Given a rooted tree represented by the array parents (where parents[i] is the parent of node i, and -1 means node i is the root), you are given several queries. Each query is a pair [node, val]. For each query, you must find the maximum value of val XOR x for any ancestor x of node (including node itself as its own ancestor). Return an array where the ith element is the answer to the ith query. Constraints:

Each query must be answered efficiently, considering up to 10⁵ nodes and queries.
Each query's node is a node index in the tree.
Each query's val is an integer value.

Thought Process

The naive way is, for each query, to walk up the tree from node to the root, collecting all ancestors, and for each, compute val XOR ancestor, keeping the maximum. But this is too slow for large trees and many queries, since each query could take O(tree height) time. We need a way to efficiently, for each query, find the ancestor (including the node itself) whose value gives the maximum XOR with val. This is a classic "maximum XOR" problem, but restricted to the set of ancestors on the path from the root to the current node. The key insight is to process queries as we traverse the tree. As we go down the tree, we can keep track of the current path's node values (ancestors) in a data structure that allows fast maximum XOR queries, such as a Trie (prefix tree). For each query at a node, we can ask the Trie for the best XOR with val among all current ancestors.

Solution Approach

To solve the problem efficiently, we use a Trie (prefix tree) and a depth-first search (DFS) traversal of the tree.

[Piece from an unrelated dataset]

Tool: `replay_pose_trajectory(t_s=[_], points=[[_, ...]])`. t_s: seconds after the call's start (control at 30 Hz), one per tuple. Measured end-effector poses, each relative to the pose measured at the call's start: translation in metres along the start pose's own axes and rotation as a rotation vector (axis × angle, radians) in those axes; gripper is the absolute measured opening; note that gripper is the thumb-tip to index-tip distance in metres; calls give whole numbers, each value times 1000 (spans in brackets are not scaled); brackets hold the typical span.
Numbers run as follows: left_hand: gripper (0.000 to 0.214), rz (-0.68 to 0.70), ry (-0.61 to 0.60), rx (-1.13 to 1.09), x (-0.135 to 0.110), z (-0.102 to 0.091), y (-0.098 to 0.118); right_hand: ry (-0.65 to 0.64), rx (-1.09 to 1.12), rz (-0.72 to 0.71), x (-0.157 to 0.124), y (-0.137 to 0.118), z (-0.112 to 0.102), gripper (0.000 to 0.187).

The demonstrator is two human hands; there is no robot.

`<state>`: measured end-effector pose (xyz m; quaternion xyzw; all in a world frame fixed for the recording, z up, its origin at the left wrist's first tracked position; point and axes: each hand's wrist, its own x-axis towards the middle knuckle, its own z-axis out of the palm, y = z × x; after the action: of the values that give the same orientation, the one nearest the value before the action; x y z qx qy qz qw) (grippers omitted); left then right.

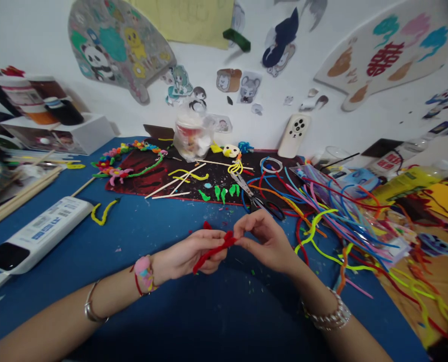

Tree Construction: Build the tree from the parents array, storing children for each node.
Query Mapping: For each query, map it to the node it targets. This allows us to process all queries for a node at once during traversal.
Trie for Maximum XOR: Maintain a Trie where each path from root to leaf represents the binary representation of a number (node index). As we traverse down the tree, we insert the current node number into the Trie. When we backtrack (finish processing a subtree), we remove the node from the Trie.
DFS Traversal: Start at the root. For each node:
- Insert the node's value into the Trie.
- For each query at this node, use the Trie to find the ancestor on the current path that gives the maximum val XOR ancestor.
- Recursively process all children.
- After processing children, remove the node's value from the Trie (to keep the path correct).
Result Collection: Store answers in an array, using the query's index to place it in the correct position.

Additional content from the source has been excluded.